It is interesting to note that the conversion rate from laparoscopic to open did not change during the study period. This may arise from the population-level nature of this study. While individual surgeons will have had demonstrable learning curves, gradual introduction of laparoscopy will have resulted in staggering of these learning curves over several years, smoothing out the surgeon-level effect on outcomes. The stable conversion rate may also suggest that the surgical profession has been effective in managing the introduction of laparoscopic techniques without compromising care during the early learning curve. For example, the national training program in laparoscopic colorectal surgery instituted a structured process of mentoring to allow supervised development of laparoscopic skills by existing consultants keen to learn this technique. Data on participation in the program are not available within HES to explore the role of this program in more detail.
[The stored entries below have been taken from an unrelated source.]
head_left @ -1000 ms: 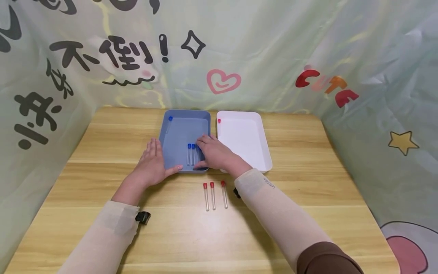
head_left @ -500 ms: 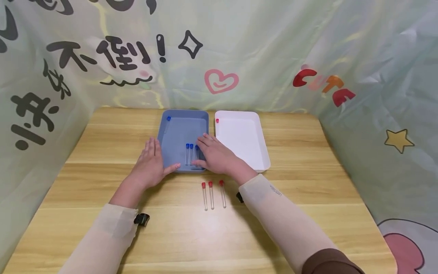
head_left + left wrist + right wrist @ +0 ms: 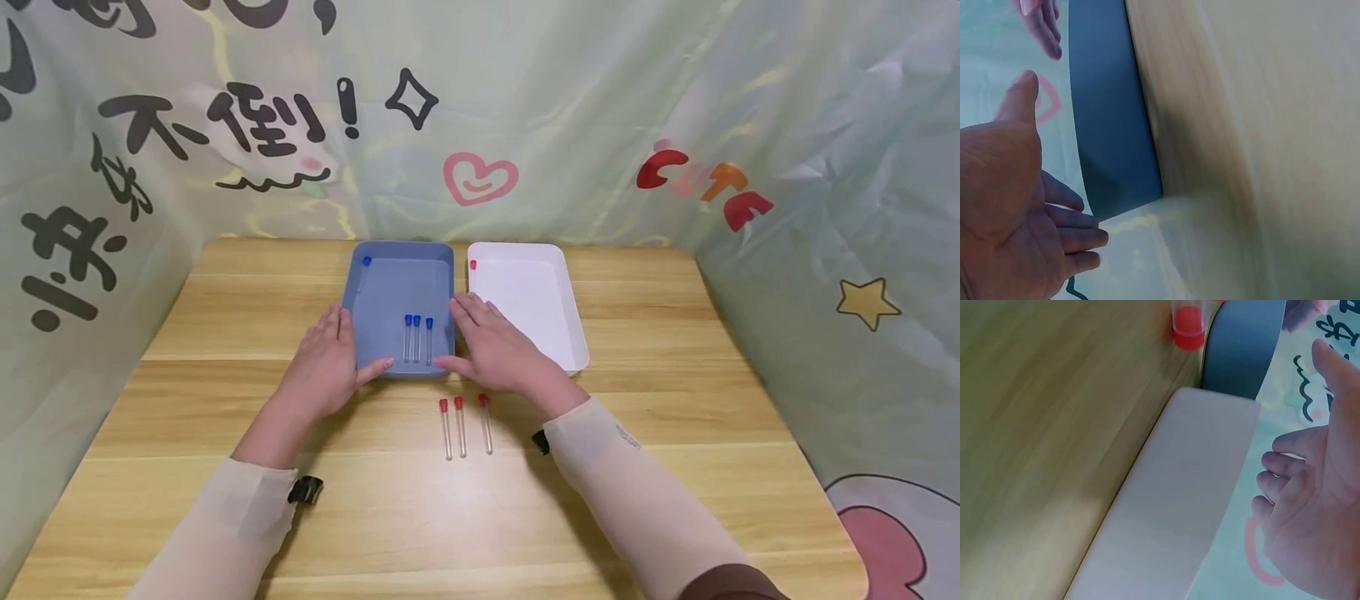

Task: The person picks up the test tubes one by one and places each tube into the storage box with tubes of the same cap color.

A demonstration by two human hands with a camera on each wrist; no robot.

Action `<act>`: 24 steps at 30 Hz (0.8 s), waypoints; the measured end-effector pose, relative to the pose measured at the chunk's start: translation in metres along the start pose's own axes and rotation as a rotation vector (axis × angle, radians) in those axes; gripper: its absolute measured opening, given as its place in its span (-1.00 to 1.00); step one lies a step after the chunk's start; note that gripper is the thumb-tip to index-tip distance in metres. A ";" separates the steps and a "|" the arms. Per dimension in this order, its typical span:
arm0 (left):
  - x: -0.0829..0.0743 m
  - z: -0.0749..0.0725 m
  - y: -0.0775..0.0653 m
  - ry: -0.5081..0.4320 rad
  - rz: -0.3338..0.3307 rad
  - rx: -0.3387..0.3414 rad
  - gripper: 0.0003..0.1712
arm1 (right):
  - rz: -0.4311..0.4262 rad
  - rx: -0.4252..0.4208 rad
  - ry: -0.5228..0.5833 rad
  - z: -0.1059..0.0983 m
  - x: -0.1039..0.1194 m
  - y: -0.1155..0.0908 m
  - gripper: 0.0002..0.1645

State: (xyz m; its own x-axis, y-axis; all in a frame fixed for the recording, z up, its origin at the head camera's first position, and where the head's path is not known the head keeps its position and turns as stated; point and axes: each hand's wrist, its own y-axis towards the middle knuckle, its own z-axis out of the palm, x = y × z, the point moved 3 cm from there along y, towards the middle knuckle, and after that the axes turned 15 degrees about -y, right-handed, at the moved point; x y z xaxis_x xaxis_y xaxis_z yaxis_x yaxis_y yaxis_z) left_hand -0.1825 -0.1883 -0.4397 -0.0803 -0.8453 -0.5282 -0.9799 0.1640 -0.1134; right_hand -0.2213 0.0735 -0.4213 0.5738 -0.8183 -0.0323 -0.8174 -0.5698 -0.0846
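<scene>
My left hand (image 3: 318, 367) stands with straight fingers along the left side of the blue tray (image 3: 390, 287), its thumb reaching over the front rim. My right hand (image 3: 501, 346) is at the tray's right side, fingers extended near the rim and thumb by the front right corner. Neither hand holds anything; whether they touch the tray is hard to tell. Three blue-capped test tubes (image 3: 416, 340) lie side by side in the tray's front right part. One more blue cap (image 3: 367, 262) shows in its far left corner, with a faint tube below it.
Right of the blue tray stands a white tray (image 3: 528, 304), a red cap (image 3: 473, 265) in its far left corner. Three red-capped test tubes (image 3: 461, 429) lie on the wooden table (image 3: 420, 517) in front. A printed curtain (image 3: 570, 125) encloses the back and sides.
My right hand has drawn out of the blue tray to its right side, uncovering the rightmost blue-capped test tube. The left hand has stayed in place beside the tray.
</scene>
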 end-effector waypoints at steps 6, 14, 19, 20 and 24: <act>-0.003 -0.003 -0.006 -0.005 0.020 -0.081 0.26 | 0.066 0.006 0.054 0.003 -0.020 -0.012 0.27; 0.002 -0.001 -0.014 -0.031 0.021 -0.101 0.26 | 0.134 0.033 0.076 0.015 -0.046 -0.032 0.33; -0.003 0.001 -0.017 -0.050 0.031 -0.090 0.27 | 0.181 0.032 0.071 0.020 -0.063 -0.049 0.35; -0.005 0.001 -0.018 -0.053 0.032 -0.089 0.27 | 0.188 0.028 0.073 0.020 -0.067 -0.051 0.36; -0.009 0.001 -0.024 -0.057 0.033 -0.092 0.29 | 0.205 0.023 0.084 0.022 -0.076 -0.059 0.40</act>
State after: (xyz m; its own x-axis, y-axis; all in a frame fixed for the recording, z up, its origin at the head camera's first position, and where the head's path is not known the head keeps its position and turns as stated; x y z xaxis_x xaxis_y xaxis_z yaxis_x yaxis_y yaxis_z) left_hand -0.1580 -0.1848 -0.4329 -0.1045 -0.8098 -0.5773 -0.9898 0.1411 -0.0188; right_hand -0.2157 0.1710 -0.4362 0.3885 -0.9209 0.0321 -0.9147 -0.3896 -0.1072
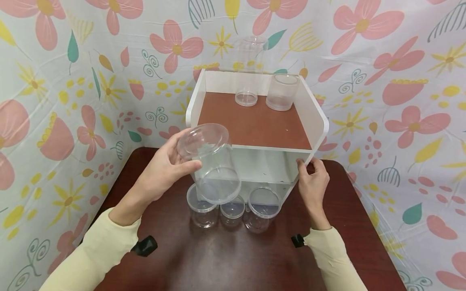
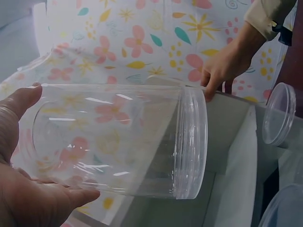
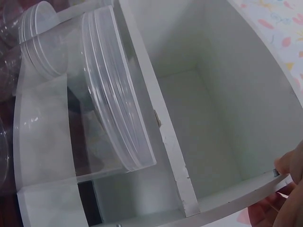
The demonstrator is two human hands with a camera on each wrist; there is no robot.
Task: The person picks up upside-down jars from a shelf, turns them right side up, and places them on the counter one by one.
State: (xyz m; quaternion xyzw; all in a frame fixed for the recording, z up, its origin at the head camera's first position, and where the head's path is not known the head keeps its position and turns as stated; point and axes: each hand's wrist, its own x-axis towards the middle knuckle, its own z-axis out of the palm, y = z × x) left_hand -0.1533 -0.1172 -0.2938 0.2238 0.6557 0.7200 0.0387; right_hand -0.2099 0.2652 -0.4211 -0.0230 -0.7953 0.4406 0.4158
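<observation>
Three clear jars (image 1: 233, 218) sit on the bench (image 1: 164, 258), lower centre; mid-frame, the left hand (image 1: 160, 171) has got a big tilted jar (image 1: 218, 173), fingers spread wide around it. Right hand (image 1: 314, 180) fingers pinch the white shelf (image 1: 310, 113) edge, right of centre.

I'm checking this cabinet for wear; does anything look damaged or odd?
Yes: the middle shelf looks chipped. In the right wrist view its front edge has a brownish nick and smaller marks nearer the side panel, breaking the white finish.
</observation>
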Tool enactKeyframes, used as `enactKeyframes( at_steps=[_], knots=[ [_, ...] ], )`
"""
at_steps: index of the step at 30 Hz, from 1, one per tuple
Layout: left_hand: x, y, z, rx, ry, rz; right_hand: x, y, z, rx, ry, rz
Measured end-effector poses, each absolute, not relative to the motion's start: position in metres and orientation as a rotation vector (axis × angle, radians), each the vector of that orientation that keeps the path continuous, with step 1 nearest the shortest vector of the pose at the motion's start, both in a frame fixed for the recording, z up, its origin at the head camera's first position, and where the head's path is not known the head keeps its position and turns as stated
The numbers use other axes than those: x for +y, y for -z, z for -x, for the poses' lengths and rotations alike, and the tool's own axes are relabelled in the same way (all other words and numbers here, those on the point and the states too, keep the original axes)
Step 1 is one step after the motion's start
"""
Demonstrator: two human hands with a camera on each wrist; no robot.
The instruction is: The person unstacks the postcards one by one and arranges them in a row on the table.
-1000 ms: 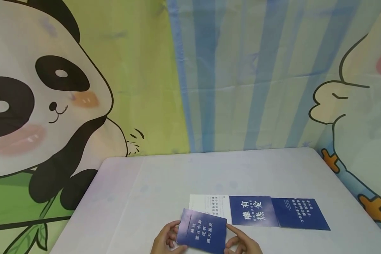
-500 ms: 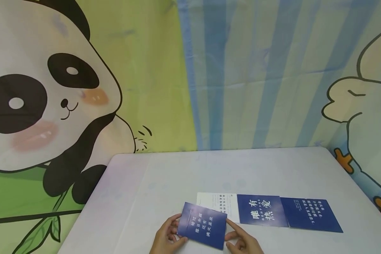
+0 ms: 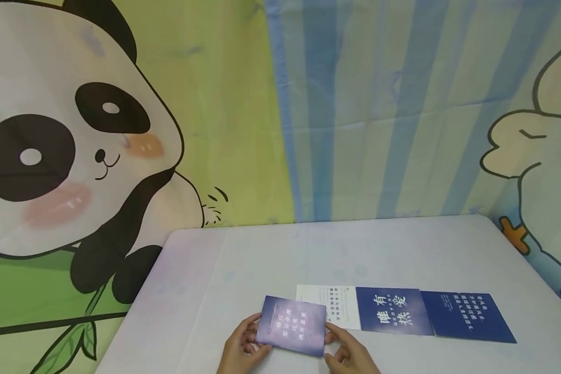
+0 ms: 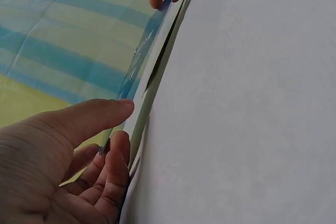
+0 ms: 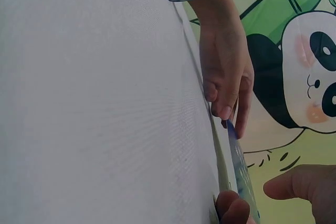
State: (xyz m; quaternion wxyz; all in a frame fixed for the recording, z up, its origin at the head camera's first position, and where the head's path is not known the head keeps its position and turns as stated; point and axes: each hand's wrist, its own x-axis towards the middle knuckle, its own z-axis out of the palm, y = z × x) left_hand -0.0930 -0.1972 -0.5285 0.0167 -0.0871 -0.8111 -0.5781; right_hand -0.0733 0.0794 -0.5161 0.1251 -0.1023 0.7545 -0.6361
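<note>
A square printed card, blue-purple with white lettering, is held near the front of the table between both hands. At its left edge, the left hand grips with thumb in front and fingers behind. My right hand is at the card's right edge, index fingertip on the side and thumb by the lower corner. From the right wrist, its thumb shows a little apart from the card's printed face, the fingers behind. The left wrist view shows the card nearly edge-on.
Behind and right of the held card lie a white card, a blue card and a darker blue card, in a row on the white table. The held card overlaps the white one in view. Cartoon panda fabric hangs behind.
The held card has tilted, its face now paler with glare, and shifted slightly left relative to the row. Both hands stay at its edges. The head view has turned slightly left.
</note>
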Motion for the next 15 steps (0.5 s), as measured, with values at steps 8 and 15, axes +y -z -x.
enactKeyframes(
  at_steps=[8,15],
  knots=[
    [-0.206,0.527,0.101,-2.477,1.891,0.062,0.067,0.514,0.080,2.125,1.869,0.297],
    [-0.211,0.527,0.098,-2.485,1.909,-0.041,0.060,0.515,0.081,2.061,1.904,0.321]
  ],
)
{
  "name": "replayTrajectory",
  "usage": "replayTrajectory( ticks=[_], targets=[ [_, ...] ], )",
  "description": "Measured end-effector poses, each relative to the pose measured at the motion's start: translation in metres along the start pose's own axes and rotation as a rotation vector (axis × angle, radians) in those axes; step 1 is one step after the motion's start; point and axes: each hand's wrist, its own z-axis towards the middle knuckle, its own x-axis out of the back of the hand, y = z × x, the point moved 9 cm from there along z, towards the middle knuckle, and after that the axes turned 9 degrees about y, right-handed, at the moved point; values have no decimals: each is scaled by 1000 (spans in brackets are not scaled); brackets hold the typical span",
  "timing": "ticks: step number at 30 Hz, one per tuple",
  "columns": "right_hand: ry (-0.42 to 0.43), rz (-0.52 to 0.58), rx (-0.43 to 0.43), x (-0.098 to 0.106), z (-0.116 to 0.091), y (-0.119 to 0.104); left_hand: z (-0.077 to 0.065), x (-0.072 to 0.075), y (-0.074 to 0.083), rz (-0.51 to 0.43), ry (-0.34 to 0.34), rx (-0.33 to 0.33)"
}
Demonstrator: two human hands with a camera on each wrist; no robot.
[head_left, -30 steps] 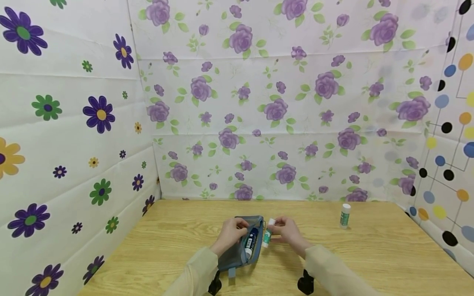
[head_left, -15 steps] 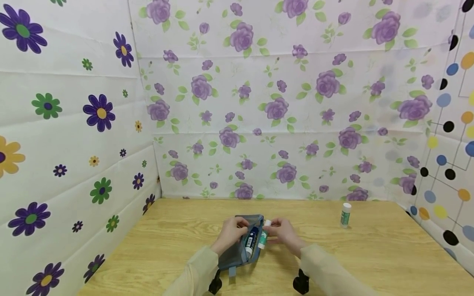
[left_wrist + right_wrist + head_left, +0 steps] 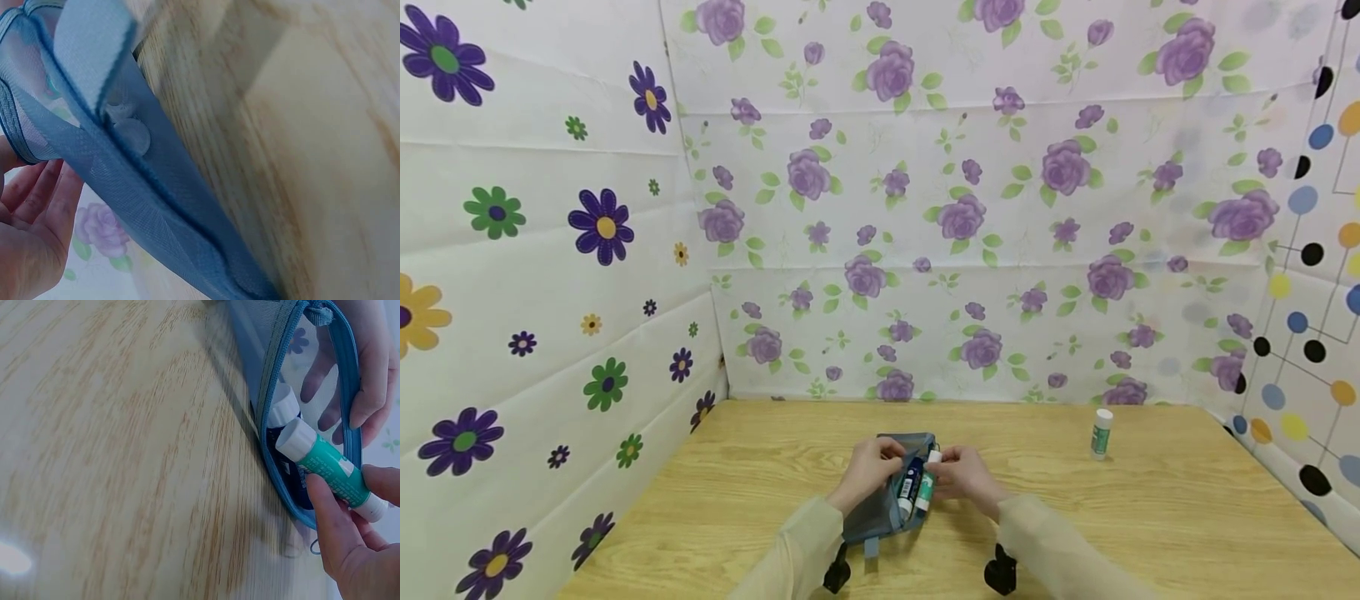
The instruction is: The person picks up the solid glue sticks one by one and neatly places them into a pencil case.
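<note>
pinching green stick at pouch mouth, right grip

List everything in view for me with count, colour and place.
Table: 1, light wood-grain, lower centre
Pouch: 1, blue mesh, open on the table
Navy tube: at least 1, navy and white, inside the pouch
Held tube: 1, green and white, at the pouch's mouth
Standing tube: 1, green and white, table's right side
Rear sheet: 1, white, purple flowers, behind table
Left sheet: 1, white, multicoloured flowers, left
Right sheet: 1, white, coloured dots, right
Devices: 2, black, near wrists
Sleeves: 2, beige, on the arms
Left hand: 1, on the pouch
Right hand: 1, gripping the held tube
</note>
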Motion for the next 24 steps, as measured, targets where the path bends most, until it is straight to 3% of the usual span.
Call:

Overall, this study has documented substantial improvements in the outcomes of all patients, regardless of the operative approach, with a 48.0% fall in 30-day mortality from 2004–2005 to 2011–2012, exceeding the survival benefit associated with laparoscopic surgery. Length of stay has also fallen significantly for all patients. These improvements may owe to a wide range of improvements in all relevant aspects of modern medical and surgical care. In particular, the reduction in post-operative length of stay may have been driven by widespread adoption of Enhanced Recovery After Surgery (ERAS) protocols [29]. Beyond this, there may have been improvements in medical optimisation of patients and more effective perioperative management, such as higher quality intensive care [30, 31].

The present findings should stimulate further research into patterns of uptake in other fields of minimal access surgery, and in other healthcare systems. Specific considerations relevant to colorectal cancer surgery, including screening and the national laparoscopic training program, may have influenced the findings presented, potentially limiting generalisation to other settings.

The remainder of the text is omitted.